DATASET SECTION:
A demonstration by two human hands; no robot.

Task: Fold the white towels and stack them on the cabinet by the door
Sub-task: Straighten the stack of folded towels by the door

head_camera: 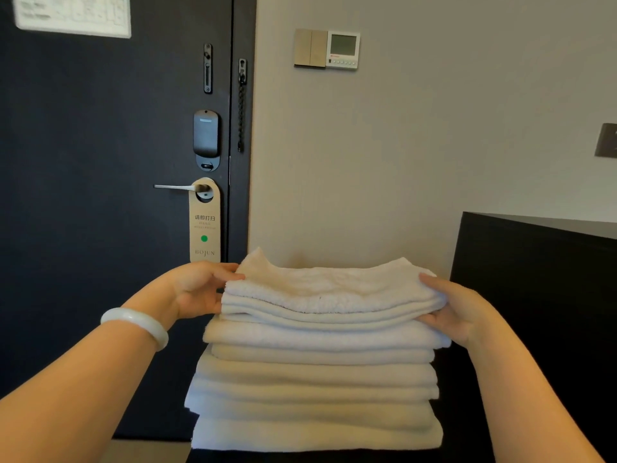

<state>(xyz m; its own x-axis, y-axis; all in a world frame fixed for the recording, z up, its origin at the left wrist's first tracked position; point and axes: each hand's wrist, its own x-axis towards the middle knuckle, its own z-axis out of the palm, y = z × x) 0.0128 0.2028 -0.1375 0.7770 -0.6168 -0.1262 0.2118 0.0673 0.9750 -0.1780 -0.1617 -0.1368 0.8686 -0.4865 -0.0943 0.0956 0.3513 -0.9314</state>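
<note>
A tall stack of several folded white towels [317,379] stands on a dark cabinet [467,412] just right of the door. The top folded towel [327,289] lies on the stack, its back left corner sticking up. My left hand [200,289] grips that towel's left end, thumb on top and fingers under the edge. My right hand [450,305] grips its right end the same way, thumb over the top and fingers tucked below. A white bangle sits on my left wrist.
The dark door [100,195] fills the left, with a lever handle [177,187], a hanging door sign [204,225], an electronic lock and a chain. A taller black unit [541,279] stands right of the stack. The beige wall behind carries a thermostat panel [343,50].
</note>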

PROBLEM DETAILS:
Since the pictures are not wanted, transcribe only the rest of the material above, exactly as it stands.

RESULT OF THIS TASK:
A demonstration by two human hands; no robot.

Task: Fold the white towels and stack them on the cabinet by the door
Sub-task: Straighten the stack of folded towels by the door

head_camera: 

<state>(xyz m; its own x-axis, y-axis; all in a world frame fixed for the recording, z up, its origin at the left wrist's first tracked position; point and axes: each hand's wrist, its own x-axis towards the middle knuckle, its own z-axis out of the palm, y = z × x) 0.0128 0.2028 -0.1375 0.7770 -0.6168 -0.1262 0.2118 0.0673 0.9750 -0.1780 -0.1617 -0.1368 0.8686 -0.4865 -0.0943 0.0956 0.3513 -0.9314</state>
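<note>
A tall stack of several folded white towels [317,379] stands on a dark cabinet [467,412] just right of the door. The top folded towel [327,289] lies on the stack, its back left corner sticking up. My left hand [200,289] grips that towel's left end, thumb on top and fingers under the edge. My right hand [450,305] grips its right end the same way, thumb over the top and fingers tucked below. A white bangle sits on my left wrist.
The dark door [100,195] fills the left, with a lever handle [177,187], a hanging door sign [204,225], an electronic lock and a chain. A taller black unit [541,279] stands right of the stack. The beige wall behind carries a thermostat panel [343,50].
</note>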

This concludes the response to the exercise.